Task objective — What is the count of lines in the material below that hold "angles"? Answer with only that number.

[Start of section]

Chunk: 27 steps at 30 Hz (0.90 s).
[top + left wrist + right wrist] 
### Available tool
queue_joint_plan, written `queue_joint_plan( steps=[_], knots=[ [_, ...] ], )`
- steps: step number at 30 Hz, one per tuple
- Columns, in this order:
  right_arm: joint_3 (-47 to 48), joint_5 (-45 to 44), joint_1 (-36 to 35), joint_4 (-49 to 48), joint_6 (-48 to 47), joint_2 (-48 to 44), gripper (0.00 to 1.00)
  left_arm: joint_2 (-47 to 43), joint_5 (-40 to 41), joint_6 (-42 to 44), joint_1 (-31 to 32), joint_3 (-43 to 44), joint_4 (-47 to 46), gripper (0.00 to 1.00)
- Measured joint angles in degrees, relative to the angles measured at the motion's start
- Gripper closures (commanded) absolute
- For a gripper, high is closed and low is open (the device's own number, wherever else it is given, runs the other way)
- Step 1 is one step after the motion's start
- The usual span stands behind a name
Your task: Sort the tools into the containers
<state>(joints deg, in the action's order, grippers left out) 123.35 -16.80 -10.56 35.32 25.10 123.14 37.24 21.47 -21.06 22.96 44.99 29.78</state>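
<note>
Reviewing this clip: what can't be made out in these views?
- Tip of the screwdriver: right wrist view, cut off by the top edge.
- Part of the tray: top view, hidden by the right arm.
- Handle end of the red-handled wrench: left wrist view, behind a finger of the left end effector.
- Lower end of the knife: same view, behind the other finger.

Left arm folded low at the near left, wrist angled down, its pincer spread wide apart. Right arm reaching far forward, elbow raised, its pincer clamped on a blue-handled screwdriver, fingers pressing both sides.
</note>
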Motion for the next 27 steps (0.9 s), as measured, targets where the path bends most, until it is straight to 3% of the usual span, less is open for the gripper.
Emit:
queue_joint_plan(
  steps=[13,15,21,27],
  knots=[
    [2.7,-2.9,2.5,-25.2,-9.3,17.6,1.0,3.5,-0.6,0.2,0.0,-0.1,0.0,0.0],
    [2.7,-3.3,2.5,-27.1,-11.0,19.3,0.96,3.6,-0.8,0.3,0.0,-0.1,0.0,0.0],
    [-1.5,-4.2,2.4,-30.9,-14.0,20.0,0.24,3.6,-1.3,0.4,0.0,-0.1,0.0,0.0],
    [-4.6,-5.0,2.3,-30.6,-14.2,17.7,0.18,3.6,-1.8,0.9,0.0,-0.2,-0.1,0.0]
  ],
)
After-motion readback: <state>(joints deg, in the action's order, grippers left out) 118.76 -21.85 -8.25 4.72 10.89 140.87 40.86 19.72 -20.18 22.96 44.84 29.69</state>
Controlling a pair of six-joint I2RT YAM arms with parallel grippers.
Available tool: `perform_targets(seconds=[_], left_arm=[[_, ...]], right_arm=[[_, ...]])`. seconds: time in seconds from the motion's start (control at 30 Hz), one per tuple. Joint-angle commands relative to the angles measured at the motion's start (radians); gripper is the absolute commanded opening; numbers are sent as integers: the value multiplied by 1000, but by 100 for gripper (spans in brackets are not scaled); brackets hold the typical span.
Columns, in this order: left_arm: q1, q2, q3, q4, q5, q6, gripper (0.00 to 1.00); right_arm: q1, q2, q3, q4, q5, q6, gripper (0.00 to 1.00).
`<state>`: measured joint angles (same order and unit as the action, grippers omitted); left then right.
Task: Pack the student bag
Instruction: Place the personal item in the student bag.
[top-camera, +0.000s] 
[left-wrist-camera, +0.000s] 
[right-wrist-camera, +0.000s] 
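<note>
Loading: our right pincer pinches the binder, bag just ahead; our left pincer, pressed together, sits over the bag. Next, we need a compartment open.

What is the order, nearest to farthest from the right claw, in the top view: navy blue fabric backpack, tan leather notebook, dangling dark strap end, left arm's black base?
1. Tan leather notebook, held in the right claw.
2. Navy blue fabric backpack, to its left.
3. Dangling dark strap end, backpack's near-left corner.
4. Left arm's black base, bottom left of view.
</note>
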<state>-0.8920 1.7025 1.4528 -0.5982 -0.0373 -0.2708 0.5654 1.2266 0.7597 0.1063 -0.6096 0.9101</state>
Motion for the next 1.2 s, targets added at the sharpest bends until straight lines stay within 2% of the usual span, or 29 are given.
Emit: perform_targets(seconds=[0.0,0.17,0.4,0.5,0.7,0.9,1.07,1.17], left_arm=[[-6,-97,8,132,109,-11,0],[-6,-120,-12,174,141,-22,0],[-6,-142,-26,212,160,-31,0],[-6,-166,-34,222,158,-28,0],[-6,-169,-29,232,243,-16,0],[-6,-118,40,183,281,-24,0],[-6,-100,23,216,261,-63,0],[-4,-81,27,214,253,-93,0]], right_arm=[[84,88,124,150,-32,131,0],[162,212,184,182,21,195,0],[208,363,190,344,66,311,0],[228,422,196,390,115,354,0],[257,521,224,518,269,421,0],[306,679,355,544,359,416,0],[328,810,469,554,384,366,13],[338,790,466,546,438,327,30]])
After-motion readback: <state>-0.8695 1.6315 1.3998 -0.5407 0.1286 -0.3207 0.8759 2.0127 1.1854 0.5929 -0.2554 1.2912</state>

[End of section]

Output below — 3